Retailers, card companies, processors and the DOR would incur over a billion dollars in new expenses to build out and reprogram a new system – costs that would be passed onto consumers and taxpayers – in a process that, if even possible at all, would take many years to implement.  “Real Time” collection is an untested theory, a collection idea that does not exist in practice in any form, in any state or municipality in the country.  No “new” revenue will be generated.  Only the remittance timing will change on sales tax that would have been collected and remitted anyway.  At the start of the process, in the first month of implementation, the sales tax collected will be remitted a month early, along with the tax collected the previous month, essentially squeezing thirteen months of collections into twelve months. 

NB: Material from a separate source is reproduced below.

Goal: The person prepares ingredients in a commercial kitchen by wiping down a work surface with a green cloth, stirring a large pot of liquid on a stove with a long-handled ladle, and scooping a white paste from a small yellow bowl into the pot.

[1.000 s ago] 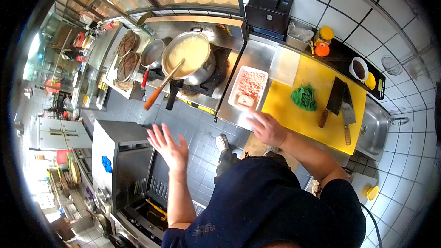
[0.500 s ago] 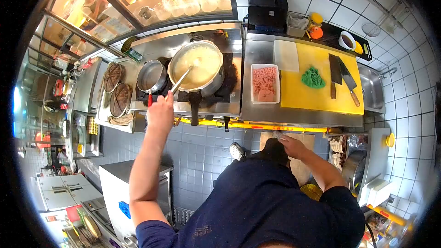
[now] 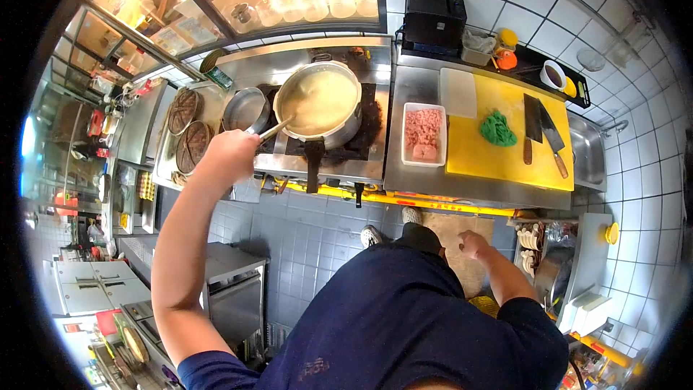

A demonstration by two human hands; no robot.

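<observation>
My left hand (image 3: pixel 234 152) is wrapped around the metal handle of a ladle (image 3: pixel 277 128). The ladle leans over the near left rim of a large pot (image 3: pixel 357 115), its head hidden in pale, cloudy liquid (image 3: pixel 326 105). A black pot handle points towards me. Just left of the big pot stands a smaller saucepan (image 3: pixel 245 110), close beyond my left hand. Low at my right side, over a brown mat (image 3: pixel 462 274), my right hand (image 3: pixel 473 244) hangs with fingers loosely bent and apart, holding nothing that I can see.
Right of the stove, a white tub of pink minced meat (image 3: pixel 424 133) stands beside a yellow cutting board (image 3: pixel 469 162). The board carries a green bundle (image 3: pixel 498 128), a cleaver (image 3: pixel 533 119) and a knife (image 3: pixel 551 130). Two round dark woven-looking items (image 3: pixel 193 146) occupy the left tray.
My left hand has shifted left and towards me, drawing the ladle to the pot's near left rim. The right hand has moved slightly right and down, off the dark clothing. The view has shifted a little.
</observation>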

This does not increase sales resulting in increased revenue.  There is no new money to be found.  This would simply provide a one-time increase during the initial month of implementation, a one-time revenue boost of money that the state was going to get anyway.  The DOR also would be deciding who the early remittance applies to.  If they choose to go to the $100,000 annual threshold as allowed for in the language, that would mean all retailers and restaurants with more than $1.6 million in taxable sales would be impacted.  Those are small businesses.  This proposal is anti-small business and would negatively impact our local, family owned, independent sellers who are already struggling under the burdens of soaring rents, high health insurance costs, the EMAC tax, the increasing minimum wage and the forthcoming mandatory paid family and medical leave program.  And to add to that burden, retailers and restaurants in the Commonwealth bear the burden of the cost of collection, more so than competitors in others states, the majority of which have some form of a vendor’s collection allowance to mitigate that cost to collect.  We expect a significant fight in the Legislature on this proposal and RAM will continue to lead on this issue and work with our coalition partners to oppose it.

H.2 also includes a proposal to allow for the purchase of lottery products using a debit card.  The prohibition on the use of credit cards to buy lottery products would remain in effect.  Unfortunately, the proposed language does not include any changes to the lottery agent commission structure to mitigate the loss in revenue that would result from debit card swipe fees.  Unless the Legislature addresses this issue to protect our lottery agents from increased swipe fees, RAM will strongly oppose the advancement of this provision.

The Governor’s budget now goes to the House, which will release and debate its own budget proposal in mid to late April. 

 

Legislative Reporting Deadline Arrives 

Under the joint rules of the Legislature, all Joint Committees are required to issue a final report on all the legislation pending before them by the first Wednesday of February, in the second year of the two-year session.  With the arrival of that date, we expect to see significant activity on bills of interest to the retail industry.